A recent survey of 2.8M SMTP servers shows the following.

- 53% of Postfix servers are black-listed (DNSBL)
  http://www.mailradar.com/mailstat/mta/Postfix.html

- 44% of open relays are Postfix servers
  http://www.mailradar.com/mailstat/open-relay/

- 35% of Postfix servers are hosted in the USA
  http://www.mailradar.com/mailstat/mta/Postfix.html

Who makes Postfix?
------------------

  Wietse Venema
  IBM T.J. Watson Research
  P.O. Box 704
  Yorktown Heights, NY 10598, USA

What is Postfix's share of the SMTP server market?
--------------------------------------------------

A recent survey of 2.3M SMTP servers shows the following.

#1: 53.25% EXIM
#2: 32.64% POSTFIX
#3: 6.66%  SENDMAIL
http://www.securityspace.com/s_survey/data/man.201511/mxsurvey.html

What is wrong with Postfix?
---------------------------

Suppose you are a school/SME/you-name-it, you want a secure server,
and you run Postfix. The following is what you get in your inbox.

Date: Thu, 17 Dec 2015 15:6:1

From: paulnoah@

Message-ID: <8038f16fe88ca0b6a66649d005c232e9@localhost.localdomain>

Received: from 1-160-101-156.dynamic.hinet.net ([1.160.101.156]:52001
helo=uwtir.com) by seth.lunarpages.com with esmtpsa [...]

Received: from localhost (localhost.localdomain [127.0.0.1])
by zimbra.baycix.de (Postfix) with ESMTP id E7078416A85 [...]

Received: from [127.0.0.1] by omp1062.mail.bf1.yahoo.com with NNFMP;
25 Dec 2015 23:24:21 -0000

Received: from uhosp.example.com ([37.230.116.83])

Received: [...]
...
Message-ID: [...] <-----------
Delivered-To: [...]
Received: [...]
Received: [...]

[anonymised]
To: <y...@your-domain.com>
...
Reply-To: <y...@your-domain.com>

There are more examples, and the all reduce to Postfix accepting incoming e-mail whose origin and envelope are not RFC compliant.

In fact, the task of writing PCRE parsers and policies is delegated
to the user, that is you, as part of your own configuration
(access, helo_access, header_checks, etc).

Writing such parsers and policies is highly rewarding: my servers
reject 95% of SPAM by rejecting non-RFC-compliant e-mails, without
any DNSxL or anti-spam add-on. The task required months of full-time
labour. The same task cannot be brought to completion, however.

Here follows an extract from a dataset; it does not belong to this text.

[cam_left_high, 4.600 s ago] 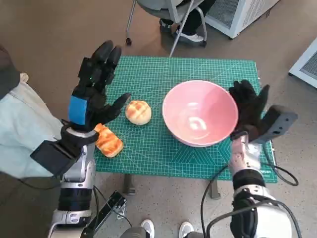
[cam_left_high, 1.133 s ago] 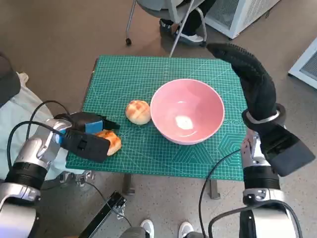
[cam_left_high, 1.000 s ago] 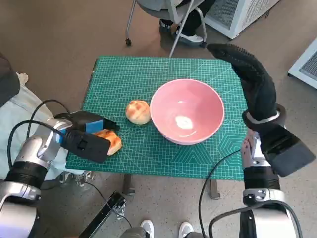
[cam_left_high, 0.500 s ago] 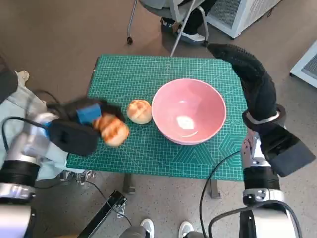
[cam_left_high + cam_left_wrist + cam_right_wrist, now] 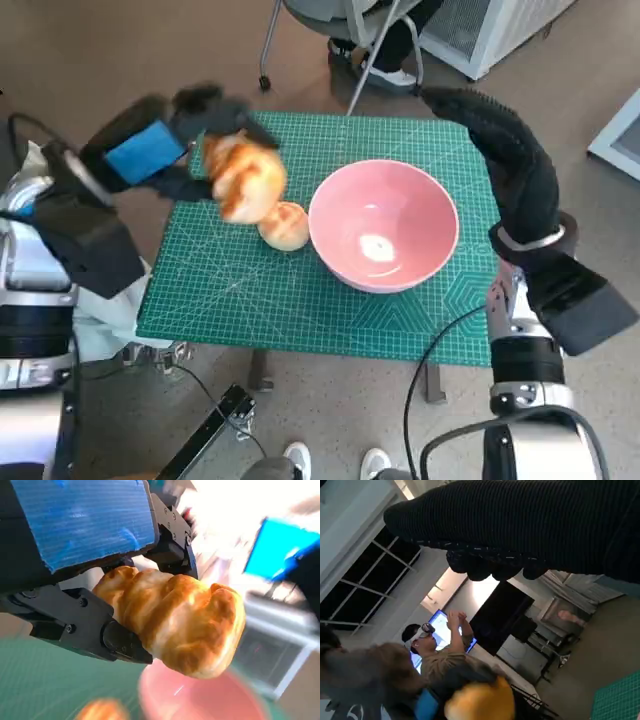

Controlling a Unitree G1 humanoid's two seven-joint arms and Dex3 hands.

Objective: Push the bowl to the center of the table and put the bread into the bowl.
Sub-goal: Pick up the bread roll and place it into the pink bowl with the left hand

The postfix-users forum would be a good place where to discuss
Postfix's problems in detail. However, the same forum is rather focused
on self-celebration than active collaboration, where attempts to
address SPAM as a problem are scornfully dismissed. Given the above
statistics, this is no longer surprising.

Postfix is easy on the spammers and hard on the honest.